Он вглядывался в глубокую долину еще несколько минут, затем надул то, что кто-то со Старой Земли назвал бы моржовыми усами, и вытащил из поясной сумки потрепанный блокнот. Он сел, стараясь держать голову пониже линии горизонта, несмотря на немалое расстояние до приближающихся вражеских разведчиков, и нацарапал быструю, но разборчивую заметку. Он вырвал страницу и протянул ее рядовому с красной нашивкой гонца, который сопровождал его и Жаксина до скамьи.
— Отнеси это на гелиограф и немедленно передай полковнику.
— Да, сэр!
Гонец хлопнул себя по нагруднику, отвернулся и наполовину бросился, наполовину заскользил вниз по крутой грязной тропе. Стивинсин посмотрел ему вслед, потом покачал головой и снова посмотрел на Жаксина.
— Ах, быть молодым и проворным, — седовласый сержант фыркнул, поскольку Стивинсину самому едва перевалило за двадцать. — Полагаю, что мы можем следовать немного более спокойно, в свете ваших преклонных лет и моего собственного огромного стажа, — продолжил Стивинсин.
— Как скажет майор, — ответил Жаксин с изысканной вежливостью. — Я постараюсь убедиться, что мои древние и дряхлые кости не слишком замедлят вас, сэр.
— Я ценю это, сержант. — Майор похлопал его по плечу. — Я ценю это.
Полковник Ливис Мейксин зарычал, снимая шлем и вытирая мокрый лоб носовым платком, который когда-то был белым. К сожалению, это было давно. Почти так же давно, как в те дни, когда его ополченская форма представляла собой образец опрятности мирного времени. Или в которой он был простым, достаточно преуспевающим торговцем, перевозившим зерно, скот, яблоки, плоские орехи и горные ананасы по каналу в Сиддар-Сити. Сегодня он не был ни тем, ни другим, когда стоял на промокшей косе земли, спускающейся к стоячему озеру с холодной водой, из которого поднимались кроны аккуратных рядов яблонь, как надгробия еще одной маленькой продуктивной фермы, которая встала на пути джихада.
Шан-вей, забери это! — обиженно подумал он. — Сначала мы проводим всю зиму, замерзая до смерти. Сейчас едва наступил май, а здесь, внизу, как в чертовой духовке!
Он засунул носовой платок обратно в карман с раздраженной настойчивостью, усугубленной тем фактом, что он знал, что температура на самом деле была совсем не такой. Да, внизу ущелья тепло, но ничего даже отдаленно похожего на печь. Это, к сожалению, не помешало ему почувствовать себя жарче, чем в аду, после долгой, жестоко холодной зимы, и насекомые, начинающие жужжать над промокшими, грязными, затопленными путями по обе стороны приподнятого русла главной дороги на Сейкнир, не заставили его почувствовать себя немного лучше. Вода от талого снега, начавшая всерьез стекать каскадом с более нижних вершин, булькала и устремлялась по дренажным трубам главной дороги, вливаясь в канал Гуарнак-Силман. Самый северный приток реки Силман, который протекал туда и сюда через эти водопропускные трубы, извиваясь вдоль восточной стороны Сноу-Баррен, уверенно наполнялся водой, как и все речки и небольшие ручьи, и уровень канала опасно повышался.
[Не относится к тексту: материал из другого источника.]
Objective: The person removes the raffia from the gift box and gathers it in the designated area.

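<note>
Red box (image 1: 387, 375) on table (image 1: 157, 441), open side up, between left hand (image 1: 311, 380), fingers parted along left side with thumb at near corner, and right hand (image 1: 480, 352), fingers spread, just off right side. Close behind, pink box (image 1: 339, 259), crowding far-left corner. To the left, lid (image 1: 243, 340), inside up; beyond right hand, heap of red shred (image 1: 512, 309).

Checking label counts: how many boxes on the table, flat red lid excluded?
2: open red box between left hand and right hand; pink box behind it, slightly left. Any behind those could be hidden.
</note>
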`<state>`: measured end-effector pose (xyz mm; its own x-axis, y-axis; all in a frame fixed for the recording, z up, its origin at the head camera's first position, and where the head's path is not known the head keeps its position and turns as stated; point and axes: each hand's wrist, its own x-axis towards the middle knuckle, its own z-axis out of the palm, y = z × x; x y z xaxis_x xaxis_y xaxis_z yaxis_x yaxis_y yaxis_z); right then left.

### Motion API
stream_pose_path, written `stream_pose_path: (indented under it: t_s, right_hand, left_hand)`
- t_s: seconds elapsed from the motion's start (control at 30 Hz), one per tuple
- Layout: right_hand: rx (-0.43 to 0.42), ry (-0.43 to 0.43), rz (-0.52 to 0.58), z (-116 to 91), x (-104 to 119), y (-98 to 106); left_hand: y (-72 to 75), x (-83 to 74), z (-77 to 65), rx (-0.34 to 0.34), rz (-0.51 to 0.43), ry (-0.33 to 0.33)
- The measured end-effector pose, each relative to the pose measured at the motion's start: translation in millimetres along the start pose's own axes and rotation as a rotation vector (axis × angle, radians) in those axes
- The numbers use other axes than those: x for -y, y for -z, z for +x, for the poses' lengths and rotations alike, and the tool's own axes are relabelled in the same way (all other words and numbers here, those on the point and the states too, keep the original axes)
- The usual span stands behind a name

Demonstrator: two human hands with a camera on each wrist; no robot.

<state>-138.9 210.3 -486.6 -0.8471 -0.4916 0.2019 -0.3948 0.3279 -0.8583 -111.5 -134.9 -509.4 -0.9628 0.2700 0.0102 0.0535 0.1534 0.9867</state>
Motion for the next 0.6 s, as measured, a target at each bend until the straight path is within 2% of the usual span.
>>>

Если эти идиоты на дальнем конце ущелья в ближайшее время не откроют шлюзы Серабора, вся проклятая долина будет затоплена!
Чего и добиваются эти ублюдки, — подумал он, признавая истинную причину своего раздражения. — Если мы позволим им сидеть там, они отступят по каналу — и по проклятой реке — до самого Серабора, просто чтобы убедиться, что никто не сможет спуститься в ущелье до июля. И вот почему Бейкир посылает сюда нас и наши счастливые души.
Мейксин не любил полковника Павала Бейкира — кадрового офицера, который привел почти четверть своего полка на сторону правоверных и который был гораздо более высокого мнения о кадровых силах в целом, чем об ополченцах, — но он не мог спорить с решением другого человека. Во-первых, потому, что Бейкир был из постоянных войск, что автоматически делало его старше простого полковника ополчения. Во-вторых, потому что Бейкира назначил командовать отец Шейнсейл Эдуэйр, а верховный священник-шулерит говорил голосом самого великого инквизитора. И в-третьих… в-третьих, потому что какой бы большой занозой в заднице ни был Бейкир, он также хорошо справлялся со своей работой.
Не говоря уже о том, что я прав насчет того, что произойдет примерно через пять или шесть дней — может быть, через семь, — если мы не приберем к рукам шлюзы Серабора.